Here goes a well written breakdown of how Browder overcame every obstacle to put in place an extraordinary law to individually target human rights abusers instead of a blanket punishment against the entire government or its people. We won’t know how brilliant this is for some years, but I am behind it, despite its flaws.
Browder, his lawyer dead and $4.5 billion fortune in Russia destroyed, wanted revenge. His friend, former deputy assistant Secretary of State Jonathan Winer, suggested a legal avenue of doing so. “The law banned corrupt foreign officials from entering the country,” Browder explained to me, referring to Proclamation 7750, which prohibits officials tied to corruption from entering the U.S. Browder liked the idea of applying it to those involved in Magnitsky’s death, so he turned to Kyle Scott, head of the Russia desk at the State Department at the time. “He dismissed my suggestion out of hand,” Browder recounts. That’s when Browder remembered a new acquaintance, Senator Ben Cardin (D-Md.). “I had testified about Magnitsky’s incarceration at the Helsinki Commission, and I went back to Cardin’s office, and I told him what happened. And the response was, ‘Let’s see if they treat a U.S. senator the same way.’”

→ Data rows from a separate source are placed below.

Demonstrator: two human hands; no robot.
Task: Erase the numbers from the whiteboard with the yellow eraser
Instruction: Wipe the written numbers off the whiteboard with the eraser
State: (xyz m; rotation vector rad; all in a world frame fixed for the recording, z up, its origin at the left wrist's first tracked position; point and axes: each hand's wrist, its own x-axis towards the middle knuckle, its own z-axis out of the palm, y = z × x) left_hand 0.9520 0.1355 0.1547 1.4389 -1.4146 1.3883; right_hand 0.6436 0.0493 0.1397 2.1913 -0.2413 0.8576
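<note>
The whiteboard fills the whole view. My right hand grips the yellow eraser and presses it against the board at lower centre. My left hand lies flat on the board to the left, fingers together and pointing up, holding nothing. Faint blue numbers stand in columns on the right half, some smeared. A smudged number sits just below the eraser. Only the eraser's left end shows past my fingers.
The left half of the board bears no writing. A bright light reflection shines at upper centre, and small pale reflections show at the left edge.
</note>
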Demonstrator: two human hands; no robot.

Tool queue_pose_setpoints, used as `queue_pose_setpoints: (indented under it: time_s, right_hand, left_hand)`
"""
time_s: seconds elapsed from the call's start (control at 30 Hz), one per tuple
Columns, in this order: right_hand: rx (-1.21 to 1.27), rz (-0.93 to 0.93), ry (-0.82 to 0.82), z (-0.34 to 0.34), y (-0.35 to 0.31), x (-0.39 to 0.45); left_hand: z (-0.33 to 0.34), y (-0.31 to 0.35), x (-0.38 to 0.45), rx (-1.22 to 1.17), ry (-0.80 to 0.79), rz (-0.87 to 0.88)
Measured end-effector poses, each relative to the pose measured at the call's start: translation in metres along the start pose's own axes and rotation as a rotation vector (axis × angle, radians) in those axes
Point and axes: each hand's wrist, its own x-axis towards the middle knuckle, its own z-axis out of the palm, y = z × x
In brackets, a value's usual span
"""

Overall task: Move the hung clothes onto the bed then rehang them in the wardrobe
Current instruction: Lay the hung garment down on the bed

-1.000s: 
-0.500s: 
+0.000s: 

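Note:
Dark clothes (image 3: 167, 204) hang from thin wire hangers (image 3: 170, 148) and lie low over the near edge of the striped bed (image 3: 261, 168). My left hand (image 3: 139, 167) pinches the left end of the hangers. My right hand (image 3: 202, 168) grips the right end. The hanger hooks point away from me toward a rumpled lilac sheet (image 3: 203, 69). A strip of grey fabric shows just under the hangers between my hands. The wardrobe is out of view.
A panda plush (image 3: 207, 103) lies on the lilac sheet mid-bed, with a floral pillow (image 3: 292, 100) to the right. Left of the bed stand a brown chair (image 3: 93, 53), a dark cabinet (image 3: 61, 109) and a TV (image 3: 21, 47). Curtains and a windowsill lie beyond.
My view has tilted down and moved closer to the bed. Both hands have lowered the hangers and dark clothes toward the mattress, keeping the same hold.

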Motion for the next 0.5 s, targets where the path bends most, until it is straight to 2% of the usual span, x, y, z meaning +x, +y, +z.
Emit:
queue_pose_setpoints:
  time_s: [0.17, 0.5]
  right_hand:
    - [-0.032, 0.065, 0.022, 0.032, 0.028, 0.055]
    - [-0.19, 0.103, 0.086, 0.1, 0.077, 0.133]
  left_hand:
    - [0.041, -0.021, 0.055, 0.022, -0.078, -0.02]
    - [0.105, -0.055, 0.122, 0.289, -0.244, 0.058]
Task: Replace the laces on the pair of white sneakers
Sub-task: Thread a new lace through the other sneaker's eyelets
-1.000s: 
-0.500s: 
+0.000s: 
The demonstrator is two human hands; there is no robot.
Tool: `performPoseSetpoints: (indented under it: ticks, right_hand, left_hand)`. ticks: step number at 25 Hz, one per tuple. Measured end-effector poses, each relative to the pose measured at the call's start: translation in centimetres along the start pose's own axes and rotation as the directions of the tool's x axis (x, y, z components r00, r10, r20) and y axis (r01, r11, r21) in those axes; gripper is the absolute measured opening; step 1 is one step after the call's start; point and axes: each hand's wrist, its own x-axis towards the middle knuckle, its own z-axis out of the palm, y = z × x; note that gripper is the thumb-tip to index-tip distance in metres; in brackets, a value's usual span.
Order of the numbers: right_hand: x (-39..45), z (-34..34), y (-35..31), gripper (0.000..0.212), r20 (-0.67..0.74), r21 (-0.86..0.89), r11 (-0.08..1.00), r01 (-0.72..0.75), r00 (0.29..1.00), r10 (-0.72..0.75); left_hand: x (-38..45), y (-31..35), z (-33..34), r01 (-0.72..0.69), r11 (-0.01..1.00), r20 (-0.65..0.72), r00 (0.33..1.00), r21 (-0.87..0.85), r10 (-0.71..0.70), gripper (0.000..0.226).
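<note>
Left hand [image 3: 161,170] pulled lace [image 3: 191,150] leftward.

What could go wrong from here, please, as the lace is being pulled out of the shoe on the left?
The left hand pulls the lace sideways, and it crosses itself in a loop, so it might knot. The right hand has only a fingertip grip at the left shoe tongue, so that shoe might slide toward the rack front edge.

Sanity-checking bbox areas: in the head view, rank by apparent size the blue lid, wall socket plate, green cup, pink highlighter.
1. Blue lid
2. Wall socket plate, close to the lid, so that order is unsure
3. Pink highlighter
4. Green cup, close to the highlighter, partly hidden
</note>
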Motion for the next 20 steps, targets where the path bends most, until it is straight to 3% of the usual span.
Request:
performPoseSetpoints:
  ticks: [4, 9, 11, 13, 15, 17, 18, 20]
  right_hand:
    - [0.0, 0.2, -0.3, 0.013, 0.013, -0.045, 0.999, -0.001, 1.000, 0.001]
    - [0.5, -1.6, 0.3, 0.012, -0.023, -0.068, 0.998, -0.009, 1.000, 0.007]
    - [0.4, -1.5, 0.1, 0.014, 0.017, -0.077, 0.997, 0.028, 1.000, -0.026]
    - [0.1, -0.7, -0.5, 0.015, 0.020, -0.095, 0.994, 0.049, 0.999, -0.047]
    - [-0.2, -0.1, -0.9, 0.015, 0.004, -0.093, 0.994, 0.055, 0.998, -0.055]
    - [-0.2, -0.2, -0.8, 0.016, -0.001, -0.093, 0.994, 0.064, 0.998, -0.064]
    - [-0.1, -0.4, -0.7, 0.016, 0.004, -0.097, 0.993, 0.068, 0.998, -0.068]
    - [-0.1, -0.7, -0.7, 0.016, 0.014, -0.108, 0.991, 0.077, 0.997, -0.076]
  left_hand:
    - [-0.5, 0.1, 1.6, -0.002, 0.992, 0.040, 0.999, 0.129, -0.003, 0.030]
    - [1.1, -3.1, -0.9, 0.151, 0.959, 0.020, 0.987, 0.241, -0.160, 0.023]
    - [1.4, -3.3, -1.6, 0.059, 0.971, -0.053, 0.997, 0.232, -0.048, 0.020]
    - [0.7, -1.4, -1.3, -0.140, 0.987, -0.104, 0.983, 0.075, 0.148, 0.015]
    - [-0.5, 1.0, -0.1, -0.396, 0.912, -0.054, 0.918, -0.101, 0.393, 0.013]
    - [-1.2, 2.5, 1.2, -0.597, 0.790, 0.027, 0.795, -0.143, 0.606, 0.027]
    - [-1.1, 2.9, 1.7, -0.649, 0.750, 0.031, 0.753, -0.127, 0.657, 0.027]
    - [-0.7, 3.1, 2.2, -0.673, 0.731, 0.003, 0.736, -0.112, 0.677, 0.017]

From there, Browder’s tale trails through the nooks and crannies of the couloirs of American power. He found a Republican co-sponsor, John McCain, for a bill going after the guys who got Magnitsky, and then expanded it to include other international bad guys. He hired Washington consultants from the Ashcroft Group, the firm founded by former Attorney General John Ashcroft. He navigated the tensions between the State Department and Congress (he gleefully retells the story of Cardin’s showdown with State over its own secret list of offenders, compiled to head off Browder’s bill). He exploited the friction between Congress’s desire to win easy human rights points and a White House that likes to set its own foreign policy (and that has less hawkish ideas about Russia). In the end, he and Cardin won, by striking a bargain: the White House wanted to help Russia enter the WTO, and to do that, the U.S. had to repeal the outdated 1974 Jackson-Vanik Amendment, which denied the Soviet Union “most favored nation” trading status because it blocked Jews from emigrating. Cardin and his allies in the Senate— McCain, Joe Lieberman, Roger Wicker—hitched the repeal of Jackson-Vanik to the passage of the Sergei Magnitsky Rule of Law Accountability Act, which would ban officials implicated in Magnitsky’s death, as well as other human rights offenders, from traveling to the U.S., while also freezing their assets. A quid pro quo in the best traditions of Washington.